A local gallery was having a special exhibit for a collection of Ansel Adams photos. Today was the final day, so I made it a point to go. 125 Ansel Adams photos seemed like something that shouldn’t be missed!

I kick myself now for waiting until the last day. And mid-day on a Sunday, no less. The line to get tickets was long. After getting tickets, the line into the exhibit area was long. The slow crawl of the snaking crowd through the gallery was excruciating. Every shoulder in my way, every person bumping up against me, it grated on my nerves until I was tempted to just walk out and to hell with looking at the pictures! I caught myself.

I’m glad I stuck it out. I did not examine all of the pictures minutely. I did not even do more than glance at a large number of pictures, after the first 15 or so. It was look at the ones that caught my eye, or go insane! In some ways it was educational to realize what would catch my eye. On the other hand, it would have been educational in a different way if I’d been able to put aside the many minor annoyances and spend the time looking at all of the pictures. Not all pictures are going to catch your eye from a distance, that doesn’t mean they won’t capture your imagination given the chance to take a good look.

This brings up something interesting about the general differences between photography and painting, but that’s something to save for another day.

Ansel Adams’ early stuff was extremely different from his later works, the ones he’s so famous for. He started out at age 12 taking pictures with a Kodak Brownie camera that his dad gave him. Snapshots on a family trip, and that quick, his imagination was captured by photography. He joined the Sierra Club and would go on hikes with them, and it wasn’t long before he’d become their official photographer for various hikes and events. Yet his focus early on was on becoming a concert pianist! It wasn’t until he was about 25 that he was convinced to focus seriously on photography.

His early photography was in what was known as the “pictoralism” style. I’d never heard of that before, but it is characterized by a soft focus and being printed on highly textured paper. It didn’t appeal to me. Later on he was influenced by another photographer, and began taking the pictures he’s so well known for now, the landscapes of Yosemite. Yet it was a different kind of picture that tended to draw me.

The interesting and quirky picture of a fence. The portrait of two men. The portrait of Georgia O’Keefe and their guide.
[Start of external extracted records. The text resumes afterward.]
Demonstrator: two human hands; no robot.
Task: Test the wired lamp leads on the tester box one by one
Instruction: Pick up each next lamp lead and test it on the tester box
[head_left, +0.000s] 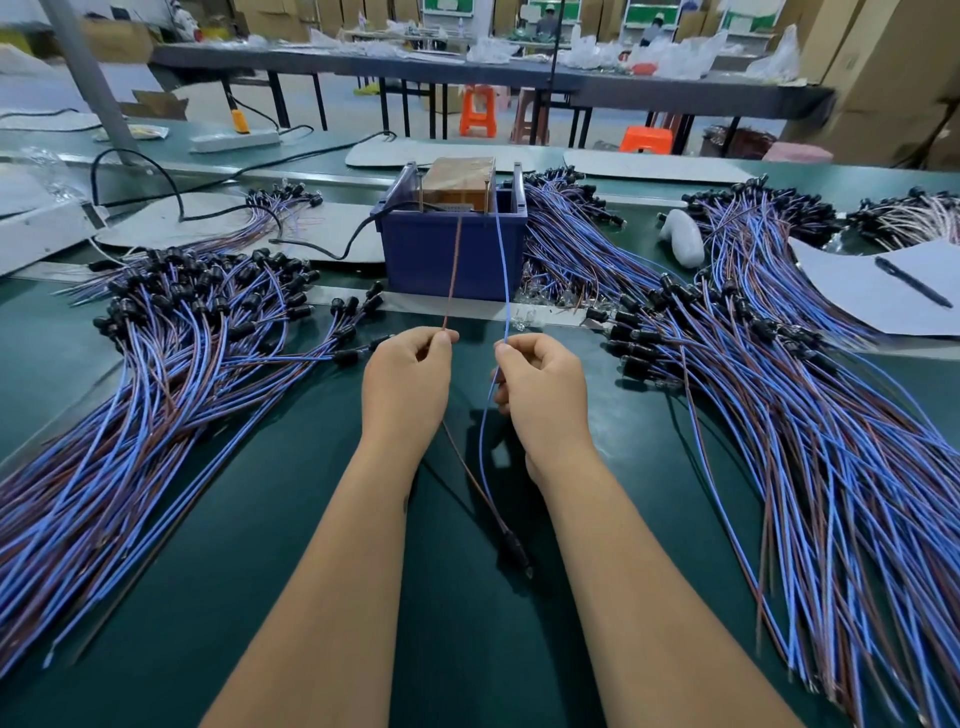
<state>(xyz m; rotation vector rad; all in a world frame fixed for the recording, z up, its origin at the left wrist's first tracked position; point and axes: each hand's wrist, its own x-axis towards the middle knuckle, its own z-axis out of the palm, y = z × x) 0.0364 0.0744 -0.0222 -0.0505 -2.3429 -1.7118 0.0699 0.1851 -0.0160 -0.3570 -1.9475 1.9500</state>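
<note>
A blue tester box stands at the middle of the green table, with a brown unit and two upright metal pins on top. My left hand pinches a brown wire that runs up to the left pin. My right hand pinches a blue wire that reaches the right pin. Both wires belong to one lead; they trail down between my forearms to a black lamp socket lying on the table.
A large pile of blue and brown leads with black sockets lies to the left, and a bigger pile to the right. A white sheet with a pen is at the far right. A black power cable enters the box's left side.
</note>
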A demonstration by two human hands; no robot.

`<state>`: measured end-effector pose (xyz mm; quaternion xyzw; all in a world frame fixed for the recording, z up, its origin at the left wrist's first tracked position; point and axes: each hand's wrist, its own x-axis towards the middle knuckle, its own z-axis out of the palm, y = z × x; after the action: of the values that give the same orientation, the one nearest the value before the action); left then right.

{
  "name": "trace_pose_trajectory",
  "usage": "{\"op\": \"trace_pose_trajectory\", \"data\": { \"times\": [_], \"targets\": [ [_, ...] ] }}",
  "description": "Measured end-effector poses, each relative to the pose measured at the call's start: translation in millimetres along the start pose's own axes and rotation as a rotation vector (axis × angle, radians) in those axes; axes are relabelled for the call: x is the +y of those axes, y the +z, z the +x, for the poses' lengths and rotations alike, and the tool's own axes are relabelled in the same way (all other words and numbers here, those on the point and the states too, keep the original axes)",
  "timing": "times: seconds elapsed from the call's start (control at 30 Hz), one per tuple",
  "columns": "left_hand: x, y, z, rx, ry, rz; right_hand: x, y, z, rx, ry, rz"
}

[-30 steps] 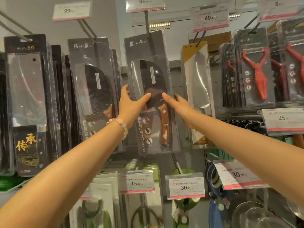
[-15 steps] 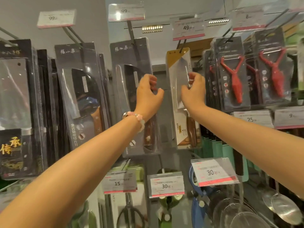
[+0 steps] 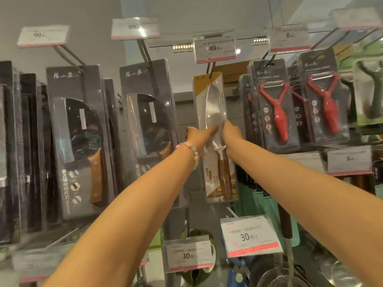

As time went on (the exhibit was more or less chronological), you could see his photography change. It became more powerful, in many ways. He was fascinated with the changing skies before and after storms (and who can blame him?), and on high contrast images. It seemed to me that he was taking portraits of the light itself, and that’s what I found compelling.

Most of the pictures in the exhibit didn’t move me that much, which surprised me. I’d always liked his photography, what I’ve seen of it, so maybe it was the crowd that diminished much of my enjoyment of his pictures. Regardless, seeing the exhibit emphasized the importance of light in photography. That sounds like such an obvious statement, and of course it is. Yet when you study light, and the way it changes day to day, season to season, hour to hour, you realize that for such an obvious aspect of the world around us, light is a complicated and ever-changing thing. That’s part of what makes it so fascinating, at least to me. The best light often gives you a window of just a few minutes to try to capture it, and even then the most compelling aspect of the light is also the most elusive to really capture and express through the camera.